You could also generate a model (ArticlesTag) for this and do:

# article.rb
has_many :articles_tags
has_many :tags, :through => :articles_tags

# tag.rb
has_many :articles_tags
has_many :articles, :through => :articles_tags

# article_tag.rb
belongs_to :tag
belongs_to :article

And then create the table in the migration generated from the script/generate model articles_tag call.
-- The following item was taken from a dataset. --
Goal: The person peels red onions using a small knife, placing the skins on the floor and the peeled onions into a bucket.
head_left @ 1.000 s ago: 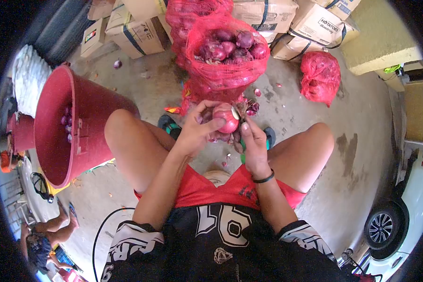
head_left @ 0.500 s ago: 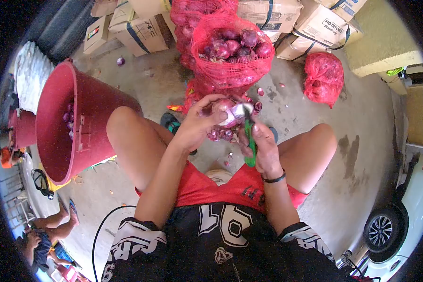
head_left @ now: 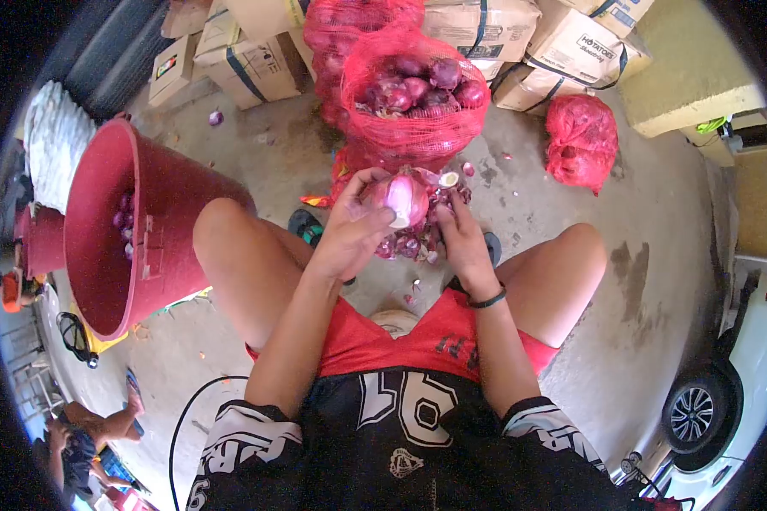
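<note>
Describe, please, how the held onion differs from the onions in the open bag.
Colour: the held onion is bright pink with a pale streak and a whitish end, while the bag onions are mostly dark purple.
Place: the held onion is in the left hand; the bag onions are heaped in the open bag.
Both are rounded and in the pink-to-purple range.

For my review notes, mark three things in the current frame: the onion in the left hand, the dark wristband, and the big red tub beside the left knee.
Onion (head_left: 411,198): head view, its pinkish side.
Wristband (head_left: 488,301): head view, mid-band.
Tub (head_left: 183,187): head view, outer wall.
</note>
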`<state>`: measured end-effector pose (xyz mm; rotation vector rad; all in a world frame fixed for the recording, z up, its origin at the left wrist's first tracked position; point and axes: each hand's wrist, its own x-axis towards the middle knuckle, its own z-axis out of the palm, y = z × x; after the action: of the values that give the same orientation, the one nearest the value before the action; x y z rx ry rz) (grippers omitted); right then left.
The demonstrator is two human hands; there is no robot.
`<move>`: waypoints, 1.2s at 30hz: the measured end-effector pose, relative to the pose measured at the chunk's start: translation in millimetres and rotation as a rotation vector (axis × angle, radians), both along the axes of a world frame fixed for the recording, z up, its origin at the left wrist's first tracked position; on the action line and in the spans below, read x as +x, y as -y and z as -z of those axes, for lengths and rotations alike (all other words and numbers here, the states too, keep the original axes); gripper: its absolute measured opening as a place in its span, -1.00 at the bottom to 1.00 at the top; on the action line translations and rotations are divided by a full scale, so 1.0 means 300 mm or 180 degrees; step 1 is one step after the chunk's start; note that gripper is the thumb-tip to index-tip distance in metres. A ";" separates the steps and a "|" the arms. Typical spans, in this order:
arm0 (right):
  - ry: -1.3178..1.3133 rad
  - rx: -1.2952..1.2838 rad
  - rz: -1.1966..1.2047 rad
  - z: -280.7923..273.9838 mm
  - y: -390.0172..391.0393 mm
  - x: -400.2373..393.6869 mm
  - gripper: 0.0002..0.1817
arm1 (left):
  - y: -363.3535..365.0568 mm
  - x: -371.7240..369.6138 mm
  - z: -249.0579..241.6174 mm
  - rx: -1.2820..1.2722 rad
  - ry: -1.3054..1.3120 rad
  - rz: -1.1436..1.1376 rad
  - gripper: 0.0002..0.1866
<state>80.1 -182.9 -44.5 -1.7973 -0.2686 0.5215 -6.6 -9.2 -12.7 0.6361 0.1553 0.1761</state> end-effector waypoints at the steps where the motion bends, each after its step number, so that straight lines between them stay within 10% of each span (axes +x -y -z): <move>1: 0.0265 -0.0203 -0.0114 -0.002 -0.003 -0.011 -0.47 | 0.003 0.003 0.008 0.0050 -0.0059 -0.0073 -0.38; 21: 0.1628 -0.0017 -0.0436 -0.179 -0.052 -0.120 -0.49 | 0.047 0.020 0.058 0.0569 -0.0445 -0.0711 -0.46; 36: -0.0127 0.1376 -0.0013 -0.126 0.023 -0.065 -0.50 | 0.003 -0.004 0.005 -0.0194 -0.0094 0.0036 -0.38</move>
<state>60.7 -189.9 -6.6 -1.3657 -0.3301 0.4611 -7.7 -10.0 -14.0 0.5790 0.1848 0.1505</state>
Illustrator answered 19/2, 2009 at 7:50 Comment(5)
Funny that official guides or documentation does not state this. I had to dig on Stackoverflow. Ty.Neurology
What if you wanted to relate them on with a unique name for the join because that join was already being used.Paske
I think you should add indexes to join table by adding add_index :articles_tags, [:article_id, :tag_id] before the end of change methodSemeiology
Should it not be :articles_tag (singular) in the model?Mauricio
I've added create_table :articles_tags... to my Tag migration. What I should do so my rake db:rollback works correctly?Baluster
D
8

Note that this is covered in the API.

http://api.rubyonrails.org/classes/ActiveRecord/Associations/ClassMethods.html#method-i-has_and_belongs_to_many

Dirkdirks answered 8/3, 2011 at 12:39 Comment(2)
Though it ought to be mentioned in a guide someplace.Ruthieruthless
Read these few lines in the API so you understand the expected name of the table (e.g. when using the same prefix). This will explain the comment of @Giovanni .Ulcerate
R
7

You probably also want to add an index to the migration:

add_index "articles_tags", "article_id"

add_index "articles_tags", "tag_id"

However, if you want tagging functionality I'd recommend the acts_as_taggable_on rails plugin:

http://www.intridea.com/tag/acts_as_taggable_on http://github.com/mbleigh/acts-as-taggable-on/

I've used it on a project and it was very easy to implement.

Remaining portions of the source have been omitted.